3p Contributor: Richard Levangie

Richard is a writer and editor based in Halifax, Nova Scotia who specializes in clean technology and climate change. He's the founder of One Blue Marble, a climate change activism blog and web site.

Recent Articles

Prime Minister Wants to Paint Canada Green

| Friday April 1st, 2011 | 6 Comments

April fool 2011 :-)

In a dramatic campaign promise, embattled Canadian Prime Minister Stephen Harper has announced that, if re-elected, his government would become a world leader in the production of clean, green energy, with plans to shut down the Alberta Tar Sands by 2025, and a commitment to do everything in its power to see that a global treaty on climate change is signed at COP-17.

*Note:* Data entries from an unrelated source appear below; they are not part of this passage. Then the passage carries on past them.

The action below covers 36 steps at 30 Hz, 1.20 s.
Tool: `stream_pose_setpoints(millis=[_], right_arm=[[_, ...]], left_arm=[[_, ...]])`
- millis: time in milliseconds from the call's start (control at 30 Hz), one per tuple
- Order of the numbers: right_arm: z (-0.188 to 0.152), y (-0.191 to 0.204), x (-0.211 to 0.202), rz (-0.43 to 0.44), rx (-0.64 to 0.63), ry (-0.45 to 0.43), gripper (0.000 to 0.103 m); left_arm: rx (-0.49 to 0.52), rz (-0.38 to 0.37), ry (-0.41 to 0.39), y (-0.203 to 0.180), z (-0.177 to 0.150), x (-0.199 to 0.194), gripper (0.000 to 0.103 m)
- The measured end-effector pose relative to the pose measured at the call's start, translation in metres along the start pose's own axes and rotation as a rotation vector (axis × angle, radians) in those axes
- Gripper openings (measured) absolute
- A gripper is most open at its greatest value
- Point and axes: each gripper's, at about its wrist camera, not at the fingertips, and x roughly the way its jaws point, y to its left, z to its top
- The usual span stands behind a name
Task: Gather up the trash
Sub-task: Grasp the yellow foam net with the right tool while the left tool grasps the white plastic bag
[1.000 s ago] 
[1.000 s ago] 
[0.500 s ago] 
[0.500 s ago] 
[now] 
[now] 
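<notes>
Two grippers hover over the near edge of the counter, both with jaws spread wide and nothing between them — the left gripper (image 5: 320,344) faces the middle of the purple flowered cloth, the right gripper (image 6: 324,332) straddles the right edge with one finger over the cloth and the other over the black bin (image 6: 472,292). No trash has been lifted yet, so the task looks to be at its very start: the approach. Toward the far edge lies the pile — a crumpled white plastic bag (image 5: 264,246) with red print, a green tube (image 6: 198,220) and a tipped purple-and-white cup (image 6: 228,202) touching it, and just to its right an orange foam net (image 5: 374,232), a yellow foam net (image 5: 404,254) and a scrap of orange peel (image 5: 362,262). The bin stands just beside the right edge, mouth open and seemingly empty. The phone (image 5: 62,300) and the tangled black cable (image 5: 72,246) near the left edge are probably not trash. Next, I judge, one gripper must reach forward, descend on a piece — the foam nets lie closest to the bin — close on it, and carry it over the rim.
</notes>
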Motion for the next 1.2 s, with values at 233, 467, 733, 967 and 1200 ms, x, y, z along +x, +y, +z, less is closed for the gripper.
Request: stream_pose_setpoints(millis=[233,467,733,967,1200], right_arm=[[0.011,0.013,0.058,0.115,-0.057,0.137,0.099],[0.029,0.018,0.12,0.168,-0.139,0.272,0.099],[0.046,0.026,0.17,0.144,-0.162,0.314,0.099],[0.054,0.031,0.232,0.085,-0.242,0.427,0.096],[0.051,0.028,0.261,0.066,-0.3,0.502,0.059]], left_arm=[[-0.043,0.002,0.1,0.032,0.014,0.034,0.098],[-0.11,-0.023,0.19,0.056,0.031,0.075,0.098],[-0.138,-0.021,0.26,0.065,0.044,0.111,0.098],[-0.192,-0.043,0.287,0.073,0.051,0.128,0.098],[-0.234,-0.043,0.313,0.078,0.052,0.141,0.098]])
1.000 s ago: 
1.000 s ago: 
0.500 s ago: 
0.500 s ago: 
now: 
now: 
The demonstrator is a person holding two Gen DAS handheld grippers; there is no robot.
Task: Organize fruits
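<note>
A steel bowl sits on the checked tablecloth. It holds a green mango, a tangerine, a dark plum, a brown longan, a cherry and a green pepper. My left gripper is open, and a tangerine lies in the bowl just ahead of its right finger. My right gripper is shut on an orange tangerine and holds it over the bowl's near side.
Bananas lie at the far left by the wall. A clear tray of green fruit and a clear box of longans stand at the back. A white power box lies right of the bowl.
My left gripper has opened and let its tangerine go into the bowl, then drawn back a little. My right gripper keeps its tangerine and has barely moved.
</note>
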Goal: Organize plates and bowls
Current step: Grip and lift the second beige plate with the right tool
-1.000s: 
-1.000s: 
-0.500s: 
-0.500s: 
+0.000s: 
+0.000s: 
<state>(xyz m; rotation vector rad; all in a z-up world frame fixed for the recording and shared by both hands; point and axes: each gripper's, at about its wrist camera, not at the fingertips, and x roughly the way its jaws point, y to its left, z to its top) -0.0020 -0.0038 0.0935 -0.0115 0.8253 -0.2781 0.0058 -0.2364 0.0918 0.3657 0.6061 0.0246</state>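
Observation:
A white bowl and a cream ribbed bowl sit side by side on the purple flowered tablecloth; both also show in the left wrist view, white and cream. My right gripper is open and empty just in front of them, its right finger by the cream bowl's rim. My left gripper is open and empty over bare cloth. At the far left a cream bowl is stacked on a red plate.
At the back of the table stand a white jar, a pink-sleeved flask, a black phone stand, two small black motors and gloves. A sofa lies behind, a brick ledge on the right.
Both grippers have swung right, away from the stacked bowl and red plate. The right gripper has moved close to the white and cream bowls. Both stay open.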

Harper made the announcement in St. John’s, Newfoundland as he unveiled his government’s support for a $6.2 billion hydro-electric project for Churchill Falls which will provide clean electricity to Newfoundland and Labrador, and Nova Scotia via undersea cable.

“[The Lower Churchill] has the potential of being a very important part of our efforts to fight climate change in Canada,” he said. “In terms of specifics, that would be decided in committee, there’s a lot of discussion yet to go, but I think this project’s enormous potential is evident to all Canadians.”

But that’s just his government’s first step in a bold new green initiative, he added. Formerly a vocal, uncompromising supporter of the Tar Sands, Harper indicated that his government would invest $53.6 billion in renewable and sustainable energy over the next five years, and elevate the environmental ministry to the top tier of cabinet positions, equal in status to finance. He also admitted that no one in his party knew the first thing about protecting the environment, so he would reach across the aisle and offer the portfolio to Green Party leader Elizabeth May, should she win her seat in British Columbia.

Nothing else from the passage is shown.